Although he can still crow, it is not a noise level that would bother anyone. He does seem healthy and happy despite having the collar on. Bo is able to eat, drink and communicate with the flock with lots of chicken noises. He is definitely the leader of the flock and I can attest that the hens do act differently with him in their midst. If one hen escapes out of the chicken yard, all I have to do is open the gate. Out he goes to round up the escapee. Trust me when I say that he does a much better job of getting the hens rounded up than I do! Our rooster puts a stop to any chicken yard squabbles in short order. Most importantly, when I go to lock up the coop at the end of the night, they are all inside the coop! Before I got a rooster, there were a few girls who liked to perch on top instead of going inside to roost. He has earned his keep with that single perk. Any animal that makes my job easier is going to stay around for sure. Not to mention, he is beautiful and we are looking forward to trying to raise some chicks of our own in the spring.

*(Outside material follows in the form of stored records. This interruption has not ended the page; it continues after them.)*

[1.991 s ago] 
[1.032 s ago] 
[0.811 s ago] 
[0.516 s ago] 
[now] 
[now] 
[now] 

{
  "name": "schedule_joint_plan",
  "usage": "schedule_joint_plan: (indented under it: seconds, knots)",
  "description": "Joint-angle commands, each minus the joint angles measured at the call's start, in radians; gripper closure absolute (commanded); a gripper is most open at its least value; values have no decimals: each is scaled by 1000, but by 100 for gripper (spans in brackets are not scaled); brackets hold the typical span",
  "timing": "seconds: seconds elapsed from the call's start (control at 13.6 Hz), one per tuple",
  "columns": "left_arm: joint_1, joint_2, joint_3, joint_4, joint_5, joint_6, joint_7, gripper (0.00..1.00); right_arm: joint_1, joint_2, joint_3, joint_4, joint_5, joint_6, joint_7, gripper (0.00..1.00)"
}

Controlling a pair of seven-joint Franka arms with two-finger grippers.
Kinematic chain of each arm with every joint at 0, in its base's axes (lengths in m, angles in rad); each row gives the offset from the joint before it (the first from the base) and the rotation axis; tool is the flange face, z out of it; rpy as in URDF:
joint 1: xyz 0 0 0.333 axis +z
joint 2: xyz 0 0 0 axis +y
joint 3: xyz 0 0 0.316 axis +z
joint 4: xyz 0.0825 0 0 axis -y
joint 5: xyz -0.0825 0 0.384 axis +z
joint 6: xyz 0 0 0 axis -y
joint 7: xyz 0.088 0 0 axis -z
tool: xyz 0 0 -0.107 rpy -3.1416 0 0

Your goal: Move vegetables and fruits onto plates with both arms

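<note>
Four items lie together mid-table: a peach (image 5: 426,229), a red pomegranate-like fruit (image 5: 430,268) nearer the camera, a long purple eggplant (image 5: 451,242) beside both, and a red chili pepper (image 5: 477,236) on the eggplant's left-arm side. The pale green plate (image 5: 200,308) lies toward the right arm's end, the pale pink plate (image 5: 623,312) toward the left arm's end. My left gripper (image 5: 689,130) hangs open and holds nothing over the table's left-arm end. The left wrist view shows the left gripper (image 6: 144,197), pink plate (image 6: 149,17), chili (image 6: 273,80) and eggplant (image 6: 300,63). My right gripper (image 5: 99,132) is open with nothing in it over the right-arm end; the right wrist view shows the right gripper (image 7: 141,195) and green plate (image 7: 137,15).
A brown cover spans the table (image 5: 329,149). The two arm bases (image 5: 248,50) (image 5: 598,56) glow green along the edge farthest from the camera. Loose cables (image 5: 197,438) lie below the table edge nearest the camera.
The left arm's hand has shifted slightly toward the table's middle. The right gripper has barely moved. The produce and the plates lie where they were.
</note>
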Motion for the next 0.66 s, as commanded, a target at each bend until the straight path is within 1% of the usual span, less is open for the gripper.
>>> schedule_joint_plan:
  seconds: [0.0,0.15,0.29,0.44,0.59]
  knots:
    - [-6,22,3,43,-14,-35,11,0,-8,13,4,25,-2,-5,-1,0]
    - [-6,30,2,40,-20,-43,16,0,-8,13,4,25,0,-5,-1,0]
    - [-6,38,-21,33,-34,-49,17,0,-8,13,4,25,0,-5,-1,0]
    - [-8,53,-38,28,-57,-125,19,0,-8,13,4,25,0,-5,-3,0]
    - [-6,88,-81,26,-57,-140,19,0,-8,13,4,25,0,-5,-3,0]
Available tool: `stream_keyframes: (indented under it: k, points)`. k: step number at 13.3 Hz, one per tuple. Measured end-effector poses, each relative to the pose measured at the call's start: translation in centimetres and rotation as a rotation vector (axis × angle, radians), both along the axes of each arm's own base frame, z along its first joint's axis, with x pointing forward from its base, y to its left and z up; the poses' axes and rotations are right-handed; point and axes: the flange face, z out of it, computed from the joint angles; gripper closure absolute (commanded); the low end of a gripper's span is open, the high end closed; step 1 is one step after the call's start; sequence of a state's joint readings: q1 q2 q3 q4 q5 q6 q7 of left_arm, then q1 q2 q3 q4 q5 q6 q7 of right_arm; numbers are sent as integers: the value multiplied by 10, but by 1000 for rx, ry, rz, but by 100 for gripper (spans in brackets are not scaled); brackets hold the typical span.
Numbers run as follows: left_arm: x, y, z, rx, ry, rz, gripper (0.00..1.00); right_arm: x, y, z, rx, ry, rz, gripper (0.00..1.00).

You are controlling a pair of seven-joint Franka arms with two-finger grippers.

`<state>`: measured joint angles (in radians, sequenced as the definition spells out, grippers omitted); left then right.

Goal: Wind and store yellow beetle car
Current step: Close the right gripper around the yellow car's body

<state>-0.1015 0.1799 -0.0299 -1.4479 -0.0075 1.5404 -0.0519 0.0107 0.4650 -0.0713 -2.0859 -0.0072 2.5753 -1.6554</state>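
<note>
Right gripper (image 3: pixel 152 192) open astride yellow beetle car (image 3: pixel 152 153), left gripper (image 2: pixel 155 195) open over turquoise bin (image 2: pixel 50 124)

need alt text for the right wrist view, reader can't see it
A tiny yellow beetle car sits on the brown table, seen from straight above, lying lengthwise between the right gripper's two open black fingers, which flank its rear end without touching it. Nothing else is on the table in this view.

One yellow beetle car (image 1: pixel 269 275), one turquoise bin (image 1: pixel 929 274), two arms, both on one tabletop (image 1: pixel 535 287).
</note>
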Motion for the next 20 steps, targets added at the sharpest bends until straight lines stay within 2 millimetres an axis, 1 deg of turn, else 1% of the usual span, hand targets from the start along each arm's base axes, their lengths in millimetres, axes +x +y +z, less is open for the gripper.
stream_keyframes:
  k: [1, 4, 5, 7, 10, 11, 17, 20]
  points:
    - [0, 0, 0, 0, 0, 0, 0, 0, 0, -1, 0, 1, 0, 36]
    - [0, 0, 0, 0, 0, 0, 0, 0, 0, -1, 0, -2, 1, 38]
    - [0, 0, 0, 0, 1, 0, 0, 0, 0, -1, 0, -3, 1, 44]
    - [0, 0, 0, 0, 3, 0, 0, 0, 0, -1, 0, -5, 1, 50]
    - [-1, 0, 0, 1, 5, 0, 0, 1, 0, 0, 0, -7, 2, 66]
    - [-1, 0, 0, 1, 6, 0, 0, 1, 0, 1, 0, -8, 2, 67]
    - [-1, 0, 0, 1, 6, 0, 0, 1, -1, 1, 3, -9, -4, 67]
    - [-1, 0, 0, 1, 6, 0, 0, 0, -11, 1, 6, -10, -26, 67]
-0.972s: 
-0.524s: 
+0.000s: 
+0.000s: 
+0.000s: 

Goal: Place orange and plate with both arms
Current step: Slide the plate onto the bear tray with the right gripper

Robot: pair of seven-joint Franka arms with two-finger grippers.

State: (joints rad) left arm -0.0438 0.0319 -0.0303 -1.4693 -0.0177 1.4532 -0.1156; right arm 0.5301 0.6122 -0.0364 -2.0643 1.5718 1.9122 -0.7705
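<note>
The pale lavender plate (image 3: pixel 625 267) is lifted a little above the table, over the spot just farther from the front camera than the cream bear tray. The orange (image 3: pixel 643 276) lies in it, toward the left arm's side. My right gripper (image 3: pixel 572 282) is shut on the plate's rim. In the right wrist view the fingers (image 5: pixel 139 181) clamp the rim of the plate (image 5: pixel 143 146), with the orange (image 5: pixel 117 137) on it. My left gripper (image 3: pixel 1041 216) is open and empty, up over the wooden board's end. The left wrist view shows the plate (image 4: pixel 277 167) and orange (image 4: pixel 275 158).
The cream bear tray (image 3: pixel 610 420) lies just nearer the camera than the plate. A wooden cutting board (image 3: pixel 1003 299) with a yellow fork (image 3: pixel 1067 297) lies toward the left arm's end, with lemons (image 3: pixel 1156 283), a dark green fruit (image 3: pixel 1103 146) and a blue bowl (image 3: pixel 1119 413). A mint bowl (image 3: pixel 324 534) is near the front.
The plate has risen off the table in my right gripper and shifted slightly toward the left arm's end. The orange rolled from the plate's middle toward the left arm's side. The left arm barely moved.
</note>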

Although I never would have purposely bought a rooster to add to our flock, having one end up in our midst gave us the perfect opportunity to try out this device. After observing it myself I would give it a thumbs up for use in an urban setting. If you have had experience with the no crow rooster collar, let us know in the comments what you thought of it. Also, let us know how the behavior of your flock changed with the addition of a rooster?
Here’s a video of our rooster with the collar:
Anne-Marie or Dash (for the hyphen in her name) is an urban farmer in Dallas, Texas. She raises chickens and rabbits on less than ¼ of an acre. Plus, she has turned her front yard into a large stand-out-in-the neighborhood vegetable garden. In addition to the farming she does on her homestead, she helped create a community garden literally from grassy field to thriving garden. What stands out about her little urban homestead is her determined out of the box approach to overcoming obstacles. You can follow her adventures on her little urban homestead by visiting her blog: BloomWhereYourPlanted.com.
My roo, Man in Black, is my favorite of my flock. He flirts with me and is a dedicated protector of his harem. His affectionate personality saved his life when he and his four brothers changed their intended gender and started fighting each other AND me. They went in the pot. He did not🤠
Do you need to adjust the collar as he grows?
I have never used a no crow collar, but I think they are an awesome idea. And to those that say you are making him miserable by restricting his normal behavior I would counter he is happier with his collar than in the soup pot (where most roosters end up!) Thanks for sharing on Homestead Blog hop!
Hi, just wondering how Bo is doing with his collar now. I also live in the city and have a 3 month old roo that I’d live to keep if the no crow collar works well long term. Thanks!!
I had a no-crow collar on my rooster for several months. It worked beautifully — until one morning I found him struggling in the ground. He couldn’t hold his head up. I removed the collar, and made him comfortable in a cage inside the coop, expecting him to die soon. It’s been 3 months now and he’s still with us! His neck is compressed and protrudes from his right side. His head hangs low to the ground. He’s very crooked! He eats, drinks and services his girls. He also crows, to the dismay of our neighbors! The first month, he slept on the ground – now he goes back on the roost. I can no longer suggest using a no-crow collar. Maybe I put it on wrong – who knows.